◆ WHAT THE TASK ASKS ◆
Where the records below show a line containing "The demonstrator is", start copying; end with the line containing "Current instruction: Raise", and copy it too.

◆ Records contained in a dataset ◆
----------
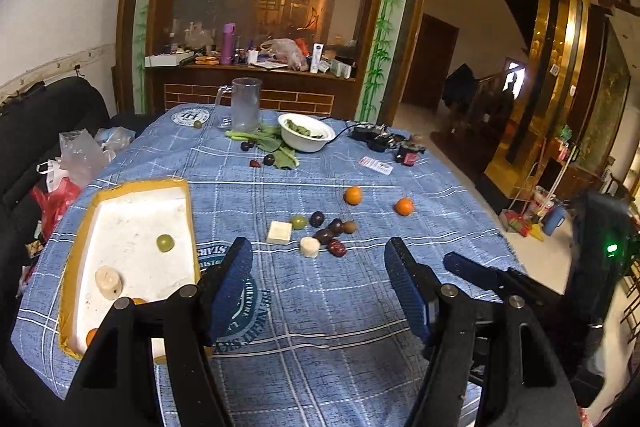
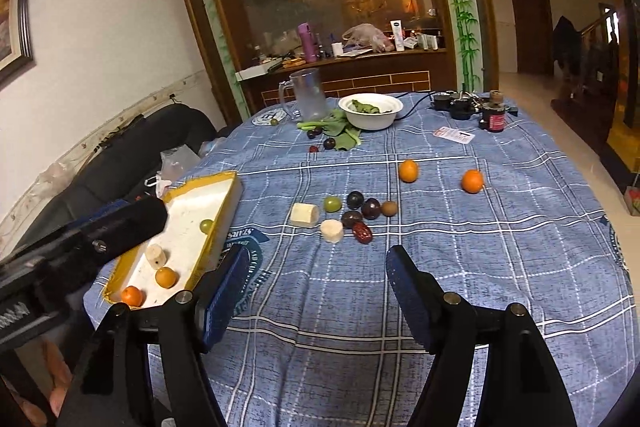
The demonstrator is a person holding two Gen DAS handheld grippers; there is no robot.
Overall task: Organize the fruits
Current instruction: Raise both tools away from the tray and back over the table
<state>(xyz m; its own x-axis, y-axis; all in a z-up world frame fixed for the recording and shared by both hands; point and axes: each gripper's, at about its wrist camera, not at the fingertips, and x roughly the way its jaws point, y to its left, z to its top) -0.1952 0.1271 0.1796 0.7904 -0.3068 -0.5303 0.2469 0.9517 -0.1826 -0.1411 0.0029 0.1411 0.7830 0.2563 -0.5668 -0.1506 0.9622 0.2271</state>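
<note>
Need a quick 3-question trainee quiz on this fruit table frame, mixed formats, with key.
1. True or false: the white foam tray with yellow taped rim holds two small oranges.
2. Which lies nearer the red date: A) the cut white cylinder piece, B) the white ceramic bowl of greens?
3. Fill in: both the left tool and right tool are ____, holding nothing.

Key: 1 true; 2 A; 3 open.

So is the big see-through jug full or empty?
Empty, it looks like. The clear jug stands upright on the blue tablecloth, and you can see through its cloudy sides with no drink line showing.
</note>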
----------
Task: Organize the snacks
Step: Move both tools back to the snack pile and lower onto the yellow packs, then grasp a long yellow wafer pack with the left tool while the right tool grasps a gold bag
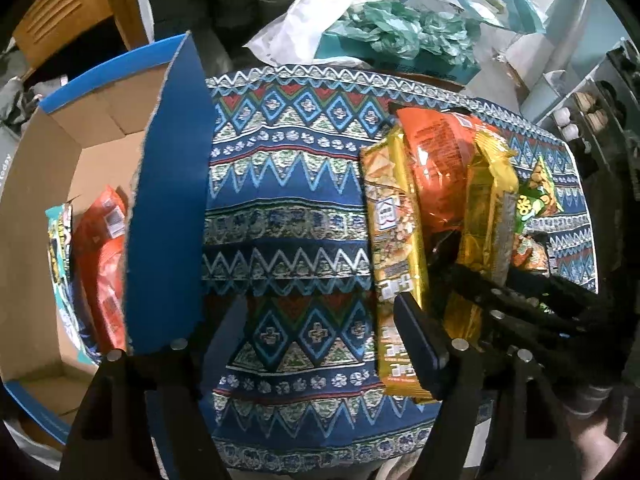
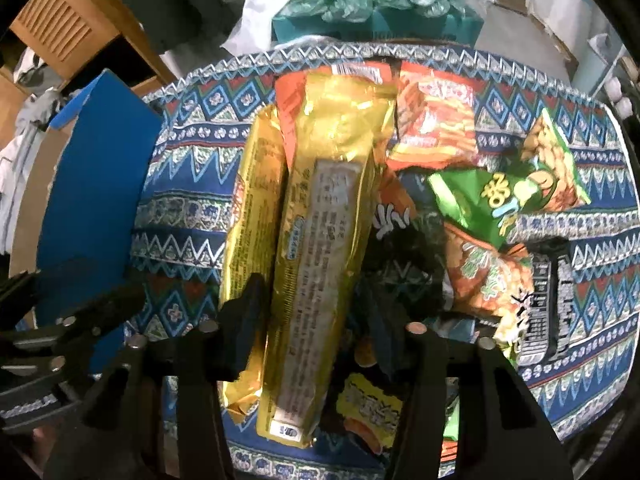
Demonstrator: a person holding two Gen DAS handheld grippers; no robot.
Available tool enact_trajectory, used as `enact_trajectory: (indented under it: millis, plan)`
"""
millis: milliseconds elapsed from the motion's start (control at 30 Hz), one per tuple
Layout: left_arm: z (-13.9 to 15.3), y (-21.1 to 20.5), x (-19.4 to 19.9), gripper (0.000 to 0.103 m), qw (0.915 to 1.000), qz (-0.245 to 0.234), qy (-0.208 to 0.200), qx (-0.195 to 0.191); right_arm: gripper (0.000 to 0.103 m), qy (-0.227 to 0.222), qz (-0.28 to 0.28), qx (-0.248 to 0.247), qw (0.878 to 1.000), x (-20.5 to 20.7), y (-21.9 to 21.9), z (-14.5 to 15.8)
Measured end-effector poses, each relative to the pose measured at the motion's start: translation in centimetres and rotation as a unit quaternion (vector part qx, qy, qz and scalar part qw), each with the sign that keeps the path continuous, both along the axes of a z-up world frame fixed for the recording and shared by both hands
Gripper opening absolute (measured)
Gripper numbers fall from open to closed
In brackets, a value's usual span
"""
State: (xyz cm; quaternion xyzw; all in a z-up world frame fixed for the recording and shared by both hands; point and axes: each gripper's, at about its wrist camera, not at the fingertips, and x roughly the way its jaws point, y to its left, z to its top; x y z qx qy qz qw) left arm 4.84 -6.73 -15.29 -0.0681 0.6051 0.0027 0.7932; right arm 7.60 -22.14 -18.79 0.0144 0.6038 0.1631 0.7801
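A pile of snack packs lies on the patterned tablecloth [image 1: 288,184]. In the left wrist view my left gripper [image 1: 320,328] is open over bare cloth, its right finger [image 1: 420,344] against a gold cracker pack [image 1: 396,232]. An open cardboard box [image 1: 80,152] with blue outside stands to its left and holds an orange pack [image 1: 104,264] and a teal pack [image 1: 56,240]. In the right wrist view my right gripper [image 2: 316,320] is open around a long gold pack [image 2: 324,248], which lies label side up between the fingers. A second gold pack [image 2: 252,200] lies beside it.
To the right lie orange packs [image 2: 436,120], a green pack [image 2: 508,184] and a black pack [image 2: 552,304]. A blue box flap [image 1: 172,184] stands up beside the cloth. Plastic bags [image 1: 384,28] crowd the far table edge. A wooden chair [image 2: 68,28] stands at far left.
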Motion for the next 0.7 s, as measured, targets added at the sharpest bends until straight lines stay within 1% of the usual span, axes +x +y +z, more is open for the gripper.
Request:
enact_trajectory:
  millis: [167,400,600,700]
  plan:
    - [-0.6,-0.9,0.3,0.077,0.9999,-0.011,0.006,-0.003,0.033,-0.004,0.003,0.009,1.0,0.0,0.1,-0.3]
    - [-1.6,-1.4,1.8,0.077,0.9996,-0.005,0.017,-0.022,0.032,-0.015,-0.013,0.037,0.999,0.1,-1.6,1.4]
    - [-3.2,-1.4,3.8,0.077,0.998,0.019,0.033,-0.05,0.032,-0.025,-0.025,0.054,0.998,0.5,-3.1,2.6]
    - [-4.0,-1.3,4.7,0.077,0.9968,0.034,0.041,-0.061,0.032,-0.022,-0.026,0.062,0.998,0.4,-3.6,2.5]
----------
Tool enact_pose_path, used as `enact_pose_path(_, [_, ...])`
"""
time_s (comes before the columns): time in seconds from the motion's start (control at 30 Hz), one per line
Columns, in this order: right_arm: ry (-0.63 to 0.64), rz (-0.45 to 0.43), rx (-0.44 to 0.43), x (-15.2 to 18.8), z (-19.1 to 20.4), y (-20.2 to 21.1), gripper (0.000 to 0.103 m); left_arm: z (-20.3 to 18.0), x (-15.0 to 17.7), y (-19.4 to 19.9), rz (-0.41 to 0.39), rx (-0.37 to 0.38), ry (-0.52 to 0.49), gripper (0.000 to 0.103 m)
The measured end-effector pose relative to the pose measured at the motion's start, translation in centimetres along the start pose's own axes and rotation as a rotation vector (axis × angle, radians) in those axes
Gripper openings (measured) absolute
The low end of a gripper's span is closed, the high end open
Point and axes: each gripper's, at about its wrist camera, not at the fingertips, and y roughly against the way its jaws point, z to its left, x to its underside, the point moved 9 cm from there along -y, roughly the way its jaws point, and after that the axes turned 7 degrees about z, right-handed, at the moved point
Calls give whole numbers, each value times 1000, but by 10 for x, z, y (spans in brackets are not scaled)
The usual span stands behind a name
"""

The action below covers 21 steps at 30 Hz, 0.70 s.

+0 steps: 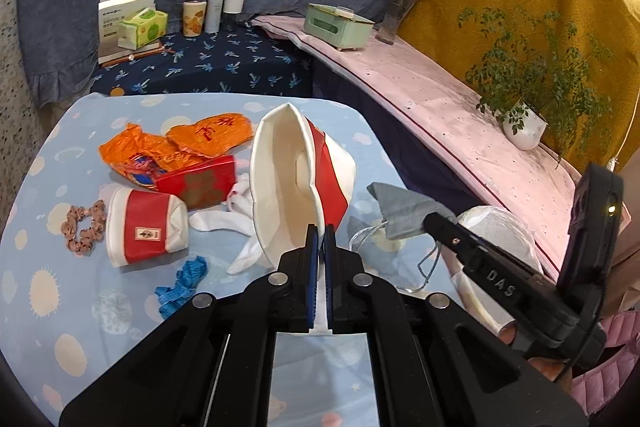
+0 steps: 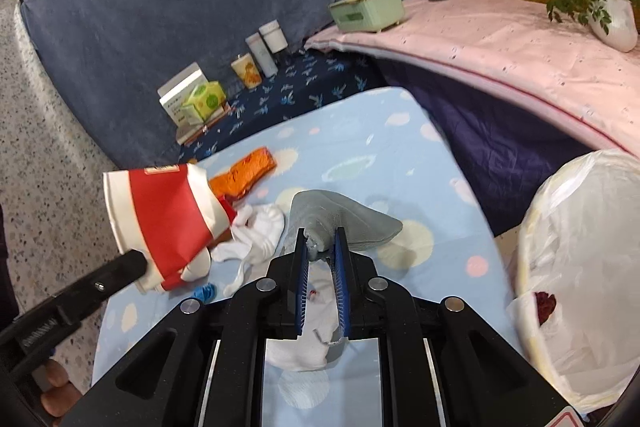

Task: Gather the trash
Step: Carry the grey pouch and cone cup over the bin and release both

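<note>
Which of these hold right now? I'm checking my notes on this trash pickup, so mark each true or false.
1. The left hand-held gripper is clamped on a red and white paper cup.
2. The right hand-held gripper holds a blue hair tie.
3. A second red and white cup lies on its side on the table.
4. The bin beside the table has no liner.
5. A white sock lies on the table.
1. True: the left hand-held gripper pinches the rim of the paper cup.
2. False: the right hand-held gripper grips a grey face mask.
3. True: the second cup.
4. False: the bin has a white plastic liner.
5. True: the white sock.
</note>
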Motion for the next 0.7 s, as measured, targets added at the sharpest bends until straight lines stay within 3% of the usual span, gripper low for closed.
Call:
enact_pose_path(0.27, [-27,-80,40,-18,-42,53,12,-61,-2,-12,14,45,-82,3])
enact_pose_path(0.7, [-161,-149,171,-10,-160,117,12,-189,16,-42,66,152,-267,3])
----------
◆ ANSWER BOX ◆
The demonstrator is a person holding two Gen DAS handheld grippers; there is no robot.
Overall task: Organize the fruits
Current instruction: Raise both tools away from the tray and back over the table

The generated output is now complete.